The currencies experiencing the sharpest change in value are the Swiss franc (CHF), Japanese yen (JPY), US dollar (NYSEARCA:USD) and Australian dollar (NYSEARCA:AUD).
The Aussie, in particular, has witnessed a wide swing in value over the past few weeks. As we can see in the charts below, the AUD/JPY dropped almost 1,000 pips, a change of 11%, while the AUD/USD fell over 400 pips before retracing some of these losses.
What is striking about both pairs is the apparent deceleration of the AUD’s uptrend versus both safe-haven currencies.

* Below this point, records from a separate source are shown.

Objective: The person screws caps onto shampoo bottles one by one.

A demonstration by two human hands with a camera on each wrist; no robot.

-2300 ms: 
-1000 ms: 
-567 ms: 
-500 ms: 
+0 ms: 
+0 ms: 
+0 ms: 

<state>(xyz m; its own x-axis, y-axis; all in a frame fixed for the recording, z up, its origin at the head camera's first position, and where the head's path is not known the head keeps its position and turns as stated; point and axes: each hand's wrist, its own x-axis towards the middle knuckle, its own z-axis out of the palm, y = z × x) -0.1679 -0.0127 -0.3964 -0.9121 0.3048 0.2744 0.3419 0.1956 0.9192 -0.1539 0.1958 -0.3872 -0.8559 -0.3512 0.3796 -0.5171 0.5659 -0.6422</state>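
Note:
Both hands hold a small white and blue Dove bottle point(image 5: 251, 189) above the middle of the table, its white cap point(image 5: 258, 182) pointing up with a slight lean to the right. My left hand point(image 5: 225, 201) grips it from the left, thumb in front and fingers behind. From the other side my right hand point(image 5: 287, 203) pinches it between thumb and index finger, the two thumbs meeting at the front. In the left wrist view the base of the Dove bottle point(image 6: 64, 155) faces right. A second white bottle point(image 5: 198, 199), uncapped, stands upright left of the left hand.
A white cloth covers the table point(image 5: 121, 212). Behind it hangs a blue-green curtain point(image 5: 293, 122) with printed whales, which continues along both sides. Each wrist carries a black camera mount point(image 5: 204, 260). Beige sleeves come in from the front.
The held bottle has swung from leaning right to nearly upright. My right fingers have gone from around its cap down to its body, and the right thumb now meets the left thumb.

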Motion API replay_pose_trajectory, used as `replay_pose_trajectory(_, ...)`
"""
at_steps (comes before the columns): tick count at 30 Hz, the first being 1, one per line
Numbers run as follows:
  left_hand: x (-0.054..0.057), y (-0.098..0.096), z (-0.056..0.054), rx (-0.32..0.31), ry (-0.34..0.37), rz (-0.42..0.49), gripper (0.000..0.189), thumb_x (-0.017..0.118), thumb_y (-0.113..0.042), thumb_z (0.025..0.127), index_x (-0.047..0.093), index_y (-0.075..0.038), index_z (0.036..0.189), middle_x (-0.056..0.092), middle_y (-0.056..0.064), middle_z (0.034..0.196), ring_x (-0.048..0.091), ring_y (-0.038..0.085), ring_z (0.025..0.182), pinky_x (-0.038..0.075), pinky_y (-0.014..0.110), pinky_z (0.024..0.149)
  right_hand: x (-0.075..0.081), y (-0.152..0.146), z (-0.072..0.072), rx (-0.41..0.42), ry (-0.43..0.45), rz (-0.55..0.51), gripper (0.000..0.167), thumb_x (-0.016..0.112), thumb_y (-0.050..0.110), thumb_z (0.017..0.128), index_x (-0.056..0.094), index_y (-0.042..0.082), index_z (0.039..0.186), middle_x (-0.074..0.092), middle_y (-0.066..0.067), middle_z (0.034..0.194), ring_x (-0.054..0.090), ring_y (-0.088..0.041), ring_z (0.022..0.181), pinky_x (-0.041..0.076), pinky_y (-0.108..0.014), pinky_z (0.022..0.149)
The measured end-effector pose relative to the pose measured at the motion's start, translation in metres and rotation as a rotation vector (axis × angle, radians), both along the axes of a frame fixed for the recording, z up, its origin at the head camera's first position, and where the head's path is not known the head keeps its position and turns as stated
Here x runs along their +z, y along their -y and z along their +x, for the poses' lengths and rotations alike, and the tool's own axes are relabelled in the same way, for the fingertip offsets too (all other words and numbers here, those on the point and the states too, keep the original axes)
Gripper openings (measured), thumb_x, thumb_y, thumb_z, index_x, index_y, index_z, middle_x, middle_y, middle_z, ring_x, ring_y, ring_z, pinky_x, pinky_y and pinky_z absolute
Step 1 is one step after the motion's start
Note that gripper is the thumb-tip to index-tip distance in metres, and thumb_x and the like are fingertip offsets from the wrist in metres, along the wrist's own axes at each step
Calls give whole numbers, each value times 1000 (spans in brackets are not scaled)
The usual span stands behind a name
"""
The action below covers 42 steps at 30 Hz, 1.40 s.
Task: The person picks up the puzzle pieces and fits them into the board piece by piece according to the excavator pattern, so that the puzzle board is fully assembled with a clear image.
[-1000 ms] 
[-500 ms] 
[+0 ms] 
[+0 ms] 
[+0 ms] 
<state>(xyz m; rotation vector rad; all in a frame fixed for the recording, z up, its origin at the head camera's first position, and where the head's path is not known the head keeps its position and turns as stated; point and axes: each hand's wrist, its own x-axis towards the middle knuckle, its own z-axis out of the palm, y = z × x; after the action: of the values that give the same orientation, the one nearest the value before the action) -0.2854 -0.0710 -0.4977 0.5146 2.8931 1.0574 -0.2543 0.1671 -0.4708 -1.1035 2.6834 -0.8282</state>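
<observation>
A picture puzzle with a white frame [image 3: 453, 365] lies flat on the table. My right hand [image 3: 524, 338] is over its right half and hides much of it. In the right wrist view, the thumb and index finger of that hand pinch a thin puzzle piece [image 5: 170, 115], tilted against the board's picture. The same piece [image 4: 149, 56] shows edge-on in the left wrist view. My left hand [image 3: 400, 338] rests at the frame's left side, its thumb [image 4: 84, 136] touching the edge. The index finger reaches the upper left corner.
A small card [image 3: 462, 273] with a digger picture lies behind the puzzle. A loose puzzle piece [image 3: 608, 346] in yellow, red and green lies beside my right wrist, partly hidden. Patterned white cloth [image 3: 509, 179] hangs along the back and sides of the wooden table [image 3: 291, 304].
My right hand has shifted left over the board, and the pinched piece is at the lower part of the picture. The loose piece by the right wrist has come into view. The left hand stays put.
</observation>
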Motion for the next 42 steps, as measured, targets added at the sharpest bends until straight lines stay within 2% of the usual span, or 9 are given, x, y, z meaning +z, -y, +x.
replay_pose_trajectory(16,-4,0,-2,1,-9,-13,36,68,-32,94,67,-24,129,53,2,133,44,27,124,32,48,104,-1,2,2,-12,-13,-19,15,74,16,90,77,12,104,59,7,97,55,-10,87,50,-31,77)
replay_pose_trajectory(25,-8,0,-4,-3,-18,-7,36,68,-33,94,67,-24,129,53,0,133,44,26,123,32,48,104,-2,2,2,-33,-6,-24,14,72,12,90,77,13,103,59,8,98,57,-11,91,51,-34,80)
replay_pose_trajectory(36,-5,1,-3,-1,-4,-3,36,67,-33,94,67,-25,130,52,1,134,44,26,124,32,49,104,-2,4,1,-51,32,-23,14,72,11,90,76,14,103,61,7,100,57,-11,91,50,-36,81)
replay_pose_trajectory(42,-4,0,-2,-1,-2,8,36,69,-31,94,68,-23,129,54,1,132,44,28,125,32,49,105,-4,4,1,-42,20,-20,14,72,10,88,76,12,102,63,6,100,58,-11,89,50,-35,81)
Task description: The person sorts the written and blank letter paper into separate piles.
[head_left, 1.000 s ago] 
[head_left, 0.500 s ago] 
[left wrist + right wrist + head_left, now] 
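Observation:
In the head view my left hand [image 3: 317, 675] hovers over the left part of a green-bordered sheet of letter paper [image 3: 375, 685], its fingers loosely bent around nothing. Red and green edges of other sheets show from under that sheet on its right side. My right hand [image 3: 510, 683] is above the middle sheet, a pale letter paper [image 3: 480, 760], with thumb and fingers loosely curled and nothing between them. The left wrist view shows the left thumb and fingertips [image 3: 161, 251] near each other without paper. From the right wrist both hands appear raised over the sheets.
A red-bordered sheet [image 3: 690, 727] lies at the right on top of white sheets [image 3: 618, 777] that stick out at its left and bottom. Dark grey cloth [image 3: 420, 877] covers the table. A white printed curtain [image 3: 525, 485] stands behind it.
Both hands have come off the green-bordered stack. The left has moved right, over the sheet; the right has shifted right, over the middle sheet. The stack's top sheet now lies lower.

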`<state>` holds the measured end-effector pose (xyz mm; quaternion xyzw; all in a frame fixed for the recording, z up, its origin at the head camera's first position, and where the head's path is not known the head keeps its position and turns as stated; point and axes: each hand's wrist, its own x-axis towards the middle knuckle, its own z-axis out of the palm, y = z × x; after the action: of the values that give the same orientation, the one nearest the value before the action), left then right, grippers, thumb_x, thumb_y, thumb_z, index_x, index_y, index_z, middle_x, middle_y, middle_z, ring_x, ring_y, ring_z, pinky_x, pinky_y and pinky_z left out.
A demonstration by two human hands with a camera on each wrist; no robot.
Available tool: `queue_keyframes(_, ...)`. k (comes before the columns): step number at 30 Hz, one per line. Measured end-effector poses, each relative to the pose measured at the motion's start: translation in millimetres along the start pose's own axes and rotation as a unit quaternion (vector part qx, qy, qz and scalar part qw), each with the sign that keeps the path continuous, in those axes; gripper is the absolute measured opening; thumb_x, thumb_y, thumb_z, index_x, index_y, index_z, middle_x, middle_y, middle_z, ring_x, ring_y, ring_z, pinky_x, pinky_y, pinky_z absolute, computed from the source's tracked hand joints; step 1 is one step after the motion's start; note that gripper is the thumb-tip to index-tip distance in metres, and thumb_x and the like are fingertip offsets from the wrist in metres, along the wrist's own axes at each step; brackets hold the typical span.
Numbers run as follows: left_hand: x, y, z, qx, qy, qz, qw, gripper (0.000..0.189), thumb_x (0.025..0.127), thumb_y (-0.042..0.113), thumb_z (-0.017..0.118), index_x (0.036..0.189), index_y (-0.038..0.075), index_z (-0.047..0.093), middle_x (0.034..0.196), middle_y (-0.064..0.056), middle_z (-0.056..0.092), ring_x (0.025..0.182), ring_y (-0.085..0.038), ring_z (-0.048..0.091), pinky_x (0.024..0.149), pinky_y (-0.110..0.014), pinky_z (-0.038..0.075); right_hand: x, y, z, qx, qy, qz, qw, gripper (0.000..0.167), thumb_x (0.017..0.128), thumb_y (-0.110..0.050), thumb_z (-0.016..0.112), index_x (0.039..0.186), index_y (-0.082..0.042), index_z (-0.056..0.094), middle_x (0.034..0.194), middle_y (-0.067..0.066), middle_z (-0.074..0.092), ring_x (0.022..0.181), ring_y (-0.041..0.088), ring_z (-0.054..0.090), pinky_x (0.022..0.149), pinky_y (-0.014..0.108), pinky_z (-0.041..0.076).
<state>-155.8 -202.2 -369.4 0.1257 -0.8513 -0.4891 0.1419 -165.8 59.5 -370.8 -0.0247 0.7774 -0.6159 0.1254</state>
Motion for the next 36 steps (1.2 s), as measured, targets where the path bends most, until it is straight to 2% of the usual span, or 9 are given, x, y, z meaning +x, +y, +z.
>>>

Against the yen, the Australian dollar has just breached its trend-line but has yet to close below that significant support level. What this means is that the pair has suffered a downturn, but a trend reversal remains beyond the scope of this analysis for the time being.
However, the trend-lines have become flatter since last June, suggesting that the pair’s bullish strength is beginning to wane under shifts in risk appetite.
AUD/JPY – Weekly Chart
Pairing the AUD with the US dollar also shows a similar shift in sentiment. Most visibly, though, is the AUD/USD’s more pronounced deceleration and possible head-and-shoulders formation on the weekly chart.
The AUD/USD pair shows a similar attempt at a head-and-shoulders reversal between August 2009 and June 2010, but the “head” fell short of its shoulder levels, undercutting the formation’s technical strength.
We can see with the recent candlestick formation, between October 2010 and March 2011, that the “head” was indeed able to break above the shoulder line and we are beginning to see the technical downturn. If the pair can close below its support level near 0.9800 this should signal for a mass sell-off by technical traders, pushing the pair towards the 0.9400 level and perhaps beyond.
AUD/USD – Weekly Chart
A similar sentiment may be expressed in regards to the AUD/JPY. If the yen continues to strengthen unabated, with no currency intervention by the Bank of Japan (BOJ), then we could see a break below the 38.2% Fib line, with a more than 50% chance of a retracement to the 23.6% level just above 67.20.
It doesn’t seem likely that either Australia’s or Japan’s central bank would allow such a change in value for their respective currencies, but technical forces may push against their respective plans.
Going short on the AUD appears like a solid choice for the foreseeable future as a result.
Disclosure: I have no positions in any stocks mentioned, and no plans to initiate any positions within the next 72 hours.